AIM OF THE TASK — In the records below, find the line with "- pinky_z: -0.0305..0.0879" and the line with "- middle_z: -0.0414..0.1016". Print both exactly, along with every line between them, and no other line.
━━━━
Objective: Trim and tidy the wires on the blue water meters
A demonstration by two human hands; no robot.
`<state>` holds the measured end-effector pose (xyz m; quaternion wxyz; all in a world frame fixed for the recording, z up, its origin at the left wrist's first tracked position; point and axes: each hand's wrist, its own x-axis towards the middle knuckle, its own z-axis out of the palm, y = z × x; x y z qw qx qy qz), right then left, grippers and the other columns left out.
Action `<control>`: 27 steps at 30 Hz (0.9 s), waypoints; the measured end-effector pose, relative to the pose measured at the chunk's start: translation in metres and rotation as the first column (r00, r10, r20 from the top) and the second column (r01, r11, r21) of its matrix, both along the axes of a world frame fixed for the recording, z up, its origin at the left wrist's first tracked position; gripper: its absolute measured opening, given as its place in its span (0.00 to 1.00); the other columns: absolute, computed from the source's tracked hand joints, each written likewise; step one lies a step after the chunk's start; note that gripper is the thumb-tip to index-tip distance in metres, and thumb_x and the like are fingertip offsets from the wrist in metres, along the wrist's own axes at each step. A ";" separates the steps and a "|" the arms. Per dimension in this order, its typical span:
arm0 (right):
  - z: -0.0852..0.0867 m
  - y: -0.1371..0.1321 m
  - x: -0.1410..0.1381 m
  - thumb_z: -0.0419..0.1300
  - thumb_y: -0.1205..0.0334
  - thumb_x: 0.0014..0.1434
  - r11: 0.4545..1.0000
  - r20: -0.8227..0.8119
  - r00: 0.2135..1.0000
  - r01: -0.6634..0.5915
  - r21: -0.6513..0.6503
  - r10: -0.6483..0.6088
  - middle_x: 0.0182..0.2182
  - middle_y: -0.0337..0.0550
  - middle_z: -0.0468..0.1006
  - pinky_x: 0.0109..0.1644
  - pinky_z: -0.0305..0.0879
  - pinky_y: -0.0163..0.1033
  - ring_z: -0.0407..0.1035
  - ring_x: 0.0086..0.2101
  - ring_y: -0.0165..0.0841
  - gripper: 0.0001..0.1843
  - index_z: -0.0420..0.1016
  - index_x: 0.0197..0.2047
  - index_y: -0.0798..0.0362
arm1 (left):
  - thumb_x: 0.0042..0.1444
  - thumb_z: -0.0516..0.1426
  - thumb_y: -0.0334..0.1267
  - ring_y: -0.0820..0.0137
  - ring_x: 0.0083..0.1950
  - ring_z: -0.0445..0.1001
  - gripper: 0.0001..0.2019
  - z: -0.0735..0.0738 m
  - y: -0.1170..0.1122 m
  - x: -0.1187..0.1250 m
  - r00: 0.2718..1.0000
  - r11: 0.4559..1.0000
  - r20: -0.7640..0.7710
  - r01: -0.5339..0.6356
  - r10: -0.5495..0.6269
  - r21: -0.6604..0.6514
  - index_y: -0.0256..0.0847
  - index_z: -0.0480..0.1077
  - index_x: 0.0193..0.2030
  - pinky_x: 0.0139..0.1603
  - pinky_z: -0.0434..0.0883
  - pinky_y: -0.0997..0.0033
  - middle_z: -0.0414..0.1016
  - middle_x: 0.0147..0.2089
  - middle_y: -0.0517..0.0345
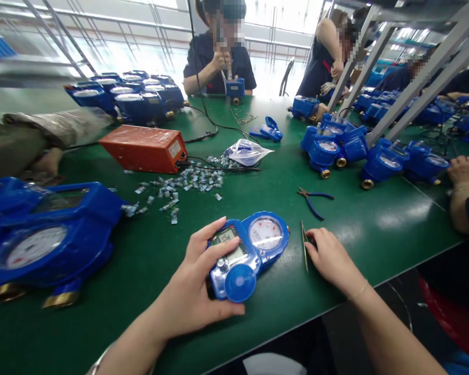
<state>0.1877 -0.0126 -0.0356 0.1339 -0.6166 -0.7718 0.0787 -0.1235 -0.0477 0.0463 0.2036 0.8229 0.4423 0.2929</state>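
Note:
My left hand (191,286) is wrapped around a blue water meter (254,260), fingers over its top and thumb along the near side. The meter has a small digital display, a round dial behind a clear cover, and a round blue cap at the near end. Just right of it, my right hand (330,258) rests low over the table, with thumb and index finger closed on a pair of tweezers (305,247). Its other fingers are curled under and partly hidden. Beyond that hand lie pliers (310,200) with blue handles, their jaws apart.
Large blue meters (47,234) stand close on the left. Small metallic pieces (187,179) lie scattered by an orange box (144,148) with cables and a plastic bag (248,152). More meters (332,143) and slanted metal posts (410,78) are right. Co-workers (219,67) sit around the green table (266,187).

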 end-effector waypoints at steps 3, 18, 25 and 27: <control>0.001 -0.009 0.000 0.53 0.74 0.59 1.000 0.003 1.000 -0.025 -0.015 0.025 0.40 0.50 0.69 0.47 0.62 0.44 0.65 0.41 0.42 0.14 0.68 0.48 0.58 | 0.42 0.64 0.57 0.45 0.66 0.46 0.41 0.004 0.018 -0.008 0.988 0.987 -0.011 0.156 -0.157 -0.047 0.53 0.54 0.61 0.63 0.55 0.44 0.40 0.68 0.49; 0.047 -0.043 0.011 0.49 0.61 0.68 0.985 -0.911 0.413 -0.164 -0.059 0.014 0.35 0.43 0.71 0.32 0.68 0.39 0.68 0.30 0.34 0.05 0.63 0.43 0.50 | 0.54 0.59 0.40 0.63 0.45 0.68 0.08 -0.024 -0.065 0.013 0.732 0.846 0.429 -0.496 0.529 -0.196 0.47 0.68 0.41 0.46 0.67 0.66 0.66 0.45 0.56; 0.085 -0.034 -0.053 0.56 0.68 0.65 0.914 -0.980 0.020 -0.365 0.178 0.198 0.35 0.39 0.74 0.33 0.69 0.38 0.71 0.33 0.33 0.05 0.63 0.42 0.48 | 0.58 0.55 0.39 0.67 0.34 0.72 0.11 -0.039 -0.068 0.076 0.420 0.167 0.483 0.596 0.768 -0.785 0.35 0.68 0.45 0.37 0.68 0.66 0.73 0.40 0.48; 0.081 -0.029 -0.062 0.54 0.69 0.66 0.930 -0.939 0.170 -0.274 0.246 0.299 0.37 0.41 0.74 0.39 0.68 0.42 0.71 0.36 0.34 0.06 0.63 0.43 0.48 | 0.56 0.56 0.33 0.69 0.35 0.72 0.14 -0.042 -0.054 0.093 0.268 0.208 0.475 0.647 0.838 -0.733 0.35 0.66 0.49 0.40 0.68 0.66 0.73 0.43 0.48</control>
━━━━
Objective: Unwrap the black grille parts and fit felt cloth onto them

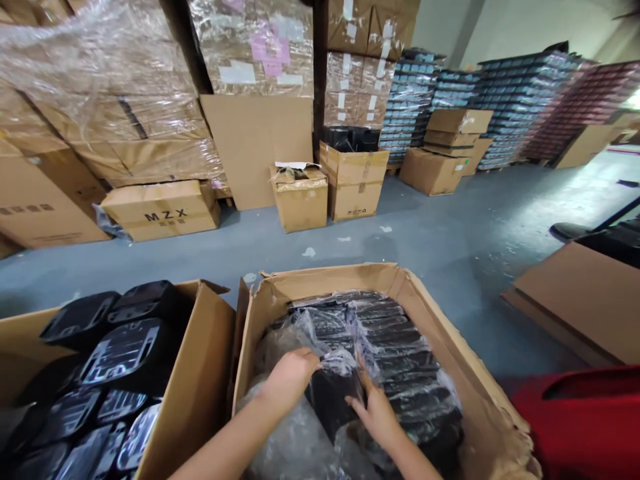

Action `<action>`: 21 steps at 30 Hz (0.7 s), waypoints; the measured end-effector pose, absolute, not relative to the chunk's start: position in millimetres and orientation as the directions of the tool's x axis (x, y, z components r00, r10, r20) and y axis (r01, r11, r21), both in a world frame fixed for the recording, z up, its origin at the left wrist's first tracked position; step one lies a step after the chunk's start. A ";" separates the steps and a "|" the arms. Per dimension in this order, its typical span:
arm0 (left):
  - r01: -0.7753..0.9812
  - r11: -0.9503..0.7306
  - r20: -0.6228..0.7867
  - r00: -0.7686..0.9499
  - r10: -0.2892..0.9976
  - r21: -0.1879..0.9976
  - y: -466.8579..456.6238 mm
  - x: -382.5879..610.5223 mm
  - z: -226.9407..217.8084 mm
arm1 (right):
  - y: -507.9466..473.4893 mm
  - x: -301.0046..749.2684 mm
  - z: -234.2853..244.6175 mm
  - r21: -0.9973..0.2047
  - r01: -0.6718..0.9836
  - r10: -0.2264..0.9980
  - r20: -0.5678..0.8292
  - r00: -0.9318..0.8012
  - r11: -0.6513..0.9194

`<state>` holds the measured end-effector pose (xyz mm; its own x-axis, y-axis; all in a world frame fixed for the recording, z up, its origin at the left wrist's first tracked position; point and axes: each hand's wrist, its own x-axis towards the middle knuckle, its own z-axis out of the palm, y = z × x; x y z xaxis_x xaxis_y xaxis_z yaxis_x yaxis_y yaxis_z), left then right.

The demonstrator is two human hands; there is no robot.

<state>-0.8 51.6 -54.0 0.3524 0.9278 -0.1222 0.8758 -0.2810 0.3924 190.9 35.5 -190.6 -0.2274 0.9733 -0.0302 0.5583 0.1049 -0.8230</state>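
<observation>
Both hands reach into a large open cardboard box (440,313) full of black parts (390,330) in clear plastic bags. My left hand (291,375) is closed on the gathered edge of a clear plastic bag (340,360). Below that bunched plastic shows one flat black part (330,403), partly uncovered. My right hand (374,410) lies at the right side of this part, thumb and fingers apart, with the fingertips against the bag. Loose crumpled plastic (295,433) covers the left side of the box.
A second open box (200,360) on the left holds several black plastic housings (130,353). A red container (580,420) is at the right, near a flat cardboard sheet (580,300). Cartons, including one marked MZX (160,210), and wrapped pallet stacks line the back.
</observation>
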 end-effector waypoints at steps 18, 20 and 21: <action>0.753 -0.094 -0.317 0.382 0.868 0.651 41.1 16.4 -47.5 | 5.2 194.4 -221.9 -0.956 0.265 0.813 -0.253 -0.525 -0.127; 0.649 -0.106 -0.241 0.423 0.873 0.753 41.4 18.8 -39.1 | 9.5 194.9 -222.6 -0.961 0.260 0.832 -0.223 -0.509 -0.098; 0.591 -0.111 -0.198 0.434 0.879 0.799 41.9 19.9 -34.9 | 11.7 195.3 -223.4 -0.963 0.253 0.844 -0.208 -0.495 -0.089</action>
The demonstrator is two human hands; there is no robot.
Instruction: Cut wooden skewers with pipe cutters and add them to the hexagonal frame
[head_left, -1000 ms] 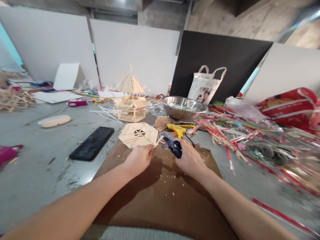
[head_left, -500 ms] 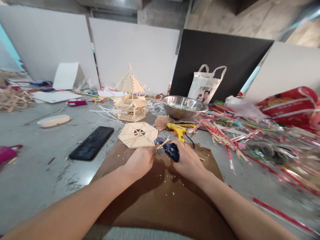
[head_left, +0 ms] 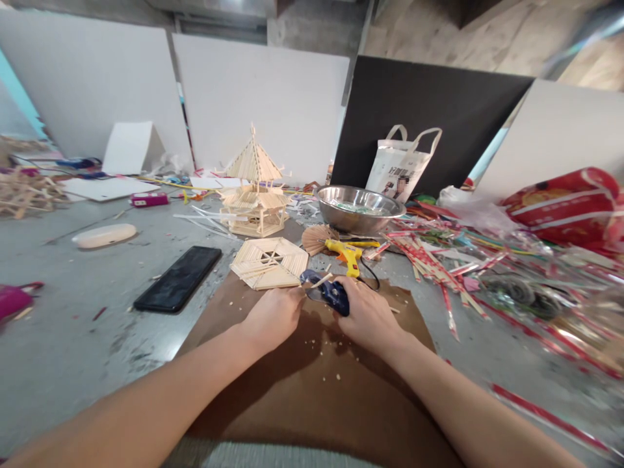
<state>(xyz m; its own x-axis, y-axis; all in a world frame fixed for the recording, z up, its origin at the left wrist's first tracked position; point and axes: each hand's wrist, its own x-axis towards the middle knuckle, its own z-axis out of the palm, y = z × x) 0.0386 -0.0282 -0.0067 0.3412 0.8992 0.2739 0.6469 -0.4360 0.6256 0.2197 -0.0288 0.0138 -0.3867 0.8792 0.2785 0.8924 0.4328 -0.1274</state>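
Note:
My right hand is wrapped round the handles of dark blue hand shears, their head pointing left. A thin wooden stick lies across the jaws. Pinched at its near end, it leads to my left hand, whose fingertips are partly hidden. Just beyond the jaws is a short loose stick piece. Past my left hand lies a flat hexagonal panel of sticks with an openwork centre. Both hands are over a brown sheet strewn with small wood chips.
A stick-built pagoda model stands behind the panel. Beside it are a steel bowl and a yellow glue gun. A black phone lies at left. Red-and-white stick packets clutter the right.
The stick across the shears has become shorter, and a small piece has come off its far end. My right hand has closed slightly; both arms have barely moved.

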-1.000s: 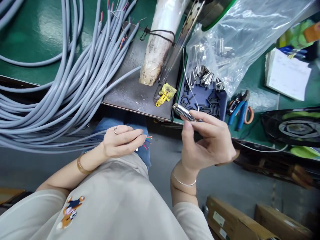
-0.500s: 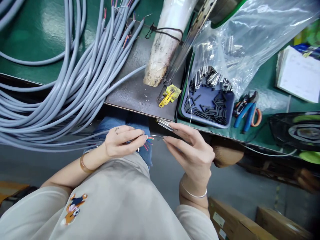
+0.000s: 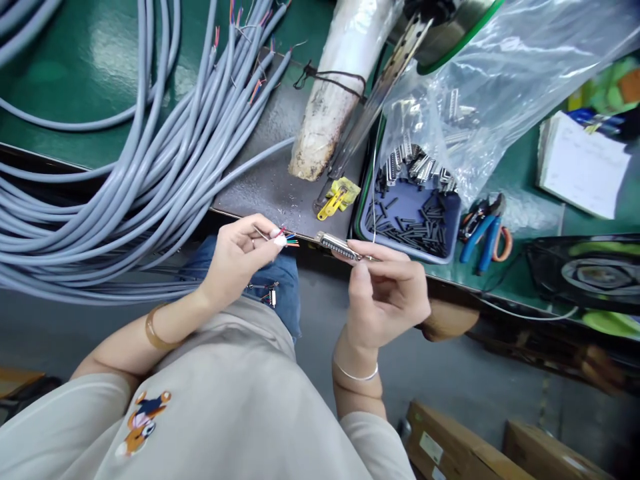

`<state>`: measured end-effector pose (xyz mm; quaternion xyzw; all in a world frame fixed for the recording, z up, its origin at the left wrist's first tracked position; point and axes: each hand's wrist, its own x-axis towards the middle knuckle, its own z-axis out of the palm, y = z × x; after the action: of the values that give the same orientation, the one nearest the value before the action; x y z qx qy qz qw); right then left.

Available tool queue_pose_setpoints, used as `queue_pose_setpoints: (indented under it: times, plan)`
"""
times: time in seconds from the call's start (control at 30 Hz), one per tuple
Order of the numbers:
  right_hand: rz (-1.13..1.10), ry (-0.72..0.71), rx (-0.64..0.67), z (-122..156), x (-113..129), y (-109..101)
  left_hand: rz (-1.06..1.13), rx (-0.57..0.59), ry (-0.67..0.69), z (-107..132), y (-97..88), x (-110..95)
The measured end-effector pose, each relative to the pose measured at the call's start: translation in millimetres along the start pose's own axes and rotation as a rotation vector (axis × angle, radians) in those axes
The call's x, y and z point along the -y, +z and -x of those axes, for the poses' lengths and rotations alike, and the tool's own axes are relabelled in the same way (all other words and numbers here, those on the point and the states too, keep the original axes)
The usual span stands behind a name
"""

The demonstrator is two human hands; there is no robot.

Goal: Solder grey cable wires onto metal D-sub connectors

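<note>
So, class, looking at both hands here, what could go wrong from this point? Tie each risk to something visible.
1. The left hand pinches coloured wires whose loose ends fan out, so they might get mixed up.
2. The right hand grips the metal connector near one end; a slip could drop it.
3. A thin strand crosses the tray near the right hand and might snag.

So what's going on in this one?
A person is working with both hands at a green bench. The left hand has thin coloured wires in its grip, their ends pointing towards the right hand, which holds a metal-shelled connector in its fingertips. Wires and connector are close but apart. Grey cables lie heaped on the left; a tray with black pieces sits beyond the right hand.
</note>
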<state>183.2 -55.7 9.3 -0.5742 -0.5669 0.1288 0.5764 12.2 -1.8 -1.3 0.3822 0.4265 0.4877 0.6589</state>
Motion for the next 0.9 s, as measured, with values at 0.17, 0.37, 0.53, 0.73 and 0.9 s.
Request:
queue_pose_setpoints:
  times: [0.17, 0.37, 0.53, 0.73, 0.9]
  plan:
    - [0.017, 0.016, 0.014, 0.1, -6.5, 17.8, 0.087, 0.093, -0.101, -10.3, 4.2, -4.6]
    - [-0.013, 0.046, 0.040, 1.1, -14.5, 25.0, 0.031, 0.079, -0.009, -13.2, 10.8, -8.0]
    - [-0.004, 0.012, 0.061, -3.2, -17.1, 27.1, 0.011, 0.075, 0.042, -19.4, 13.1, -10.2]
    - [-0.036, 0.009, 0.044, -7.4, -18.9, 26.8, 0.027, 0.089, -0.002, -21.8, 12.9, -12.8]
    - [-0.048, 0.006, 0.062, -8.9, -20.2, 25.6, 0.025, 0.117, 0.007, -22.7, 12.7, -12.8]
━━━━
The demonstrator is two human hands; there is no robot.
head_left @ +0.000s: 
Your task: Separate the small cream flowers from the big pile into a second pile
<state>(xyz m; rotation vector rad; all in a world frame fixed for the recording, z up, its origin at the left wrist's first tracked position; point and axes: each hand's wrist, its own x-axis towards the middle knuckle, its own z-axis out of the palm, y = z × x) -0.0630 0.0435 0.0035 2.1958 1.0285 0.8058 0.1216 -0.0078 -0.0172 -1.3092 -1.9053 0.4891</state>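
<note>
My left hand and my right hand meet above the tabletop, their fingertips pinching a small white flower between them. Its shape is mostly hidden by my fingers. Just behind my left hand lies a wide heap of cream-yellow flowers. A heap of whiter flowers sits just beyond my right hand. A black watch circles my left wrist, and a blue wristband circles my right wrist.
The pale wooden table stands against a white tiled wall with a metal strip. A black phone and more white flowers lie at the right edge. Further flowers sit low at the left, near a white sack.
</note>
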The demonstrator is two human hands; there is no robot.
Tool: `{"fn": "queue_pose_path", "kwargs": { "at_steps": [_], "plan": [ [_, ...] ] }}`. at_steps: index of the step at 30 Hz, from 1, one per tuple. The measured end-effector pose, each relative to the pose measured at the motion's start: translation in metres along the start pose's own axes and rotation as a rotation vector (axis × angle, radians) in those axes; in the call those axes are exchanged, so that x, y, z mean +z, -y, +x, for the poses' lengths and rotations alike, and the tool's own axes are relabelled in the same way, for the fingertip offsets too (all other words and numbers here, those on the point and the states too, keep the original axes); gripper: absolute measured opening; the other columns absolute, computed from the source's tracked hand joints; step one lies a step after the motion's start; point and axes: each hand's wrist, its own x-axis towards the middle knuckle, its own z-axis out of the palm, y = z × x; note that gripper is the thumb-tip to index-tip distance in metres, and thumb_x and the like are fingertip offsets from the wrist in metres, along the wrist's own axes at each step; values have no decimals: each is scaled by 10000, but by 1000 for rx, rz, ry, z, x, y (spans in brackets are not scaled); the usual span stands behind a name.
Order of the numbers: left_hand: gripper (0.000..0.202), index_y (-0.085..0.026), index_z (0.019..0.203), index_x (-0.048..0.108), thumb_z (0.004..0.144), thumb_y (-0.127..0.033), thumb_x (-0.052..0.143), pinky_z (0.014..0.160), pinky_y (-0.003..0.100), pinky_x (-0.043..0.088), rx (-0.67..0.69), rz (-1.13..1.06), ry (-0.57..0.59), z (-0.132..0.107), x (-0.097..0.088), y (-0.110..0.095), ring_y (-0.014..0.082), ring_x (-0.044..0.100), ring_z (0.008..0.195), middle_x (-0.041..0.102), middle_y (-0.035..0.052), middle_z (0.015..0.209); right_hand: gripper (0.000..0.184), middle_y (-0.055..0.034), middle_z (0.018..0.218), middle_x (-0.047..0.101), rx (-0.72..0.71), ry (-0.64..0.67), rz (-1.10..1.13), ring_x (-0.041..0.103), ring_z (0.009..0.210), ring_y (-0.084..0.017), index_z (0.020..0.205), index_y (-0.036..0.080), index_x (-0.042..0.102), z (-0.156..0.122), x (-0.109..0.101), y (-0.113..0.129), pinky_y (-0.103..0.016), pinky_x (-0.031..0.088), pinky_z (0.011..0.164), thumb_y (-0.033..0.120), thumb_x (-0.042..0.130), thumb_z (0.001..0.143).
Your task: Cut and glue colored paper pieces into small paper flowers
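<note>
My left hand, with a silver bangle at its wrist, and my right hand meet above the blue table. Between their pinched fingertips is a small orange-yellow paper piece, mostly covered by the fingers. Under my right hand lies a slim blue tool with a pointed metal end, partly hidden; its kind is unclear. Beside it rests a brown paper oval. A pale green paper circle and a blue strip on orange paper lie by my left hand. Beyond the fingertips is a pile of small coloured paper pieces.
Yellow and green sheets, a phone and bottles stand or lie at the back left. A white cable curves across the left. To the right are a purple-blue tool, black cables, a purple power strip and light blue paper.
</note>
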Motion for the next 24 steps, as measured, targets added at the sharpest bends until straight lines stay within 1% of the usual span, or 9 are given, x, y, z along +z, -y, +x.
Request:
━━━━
COMPLETED TASK —
  - pinky_z: -0.0305..0.0879
  - pinky_y: -0.0163..0.1033
  - ring_z: -0.0407..0.1035
  - ring_x: 0.0086..0.2101
  - ring_y: -0.0165..0.0841
  - gripper: 0.0001..0.1843
  - index_z: -0.0420..0.1016
  - index_x: 0.0197..0.2047
  - index_y: -0.0798..0.0362
arm1 (left):
  - thumb_x: 0.0042..0.1444
  - thumb_z: -0.0516..0.1426
  - thumb_y: -0.0334..0.1267
  - ring_y: -0.0820..0.0137
  - ring_x: 0.0083..0.1950
  - ring_z: -0.0445..0.1001
  - gripper: 0.0001..0.2019
  - z: -0.0735..0.0738 m
  - y: -0.1170..0.1122 m
  - x: -0.1187..0.1250 m
  - r00: 0.2718..1.0000
  - r11: 0.4559..1.0000
  - r20: -0.7640..0.7710
  - r01: -0.5339..0.6356
  - r10: -0.5495..0.6269
  - r21: -0.6604..0.6514
  - index_y: -0.0256..0.0847
  - index_z: -0.0480..0.1077
  - index_x: 0.0193..0.2030
  - pinky_x: 0.0139..0.1603
  - pinky_z: -0.0434..0.0883
  - pinky_y: -0.0997..0.0033
  - middle_z: -0.0414..0.1016

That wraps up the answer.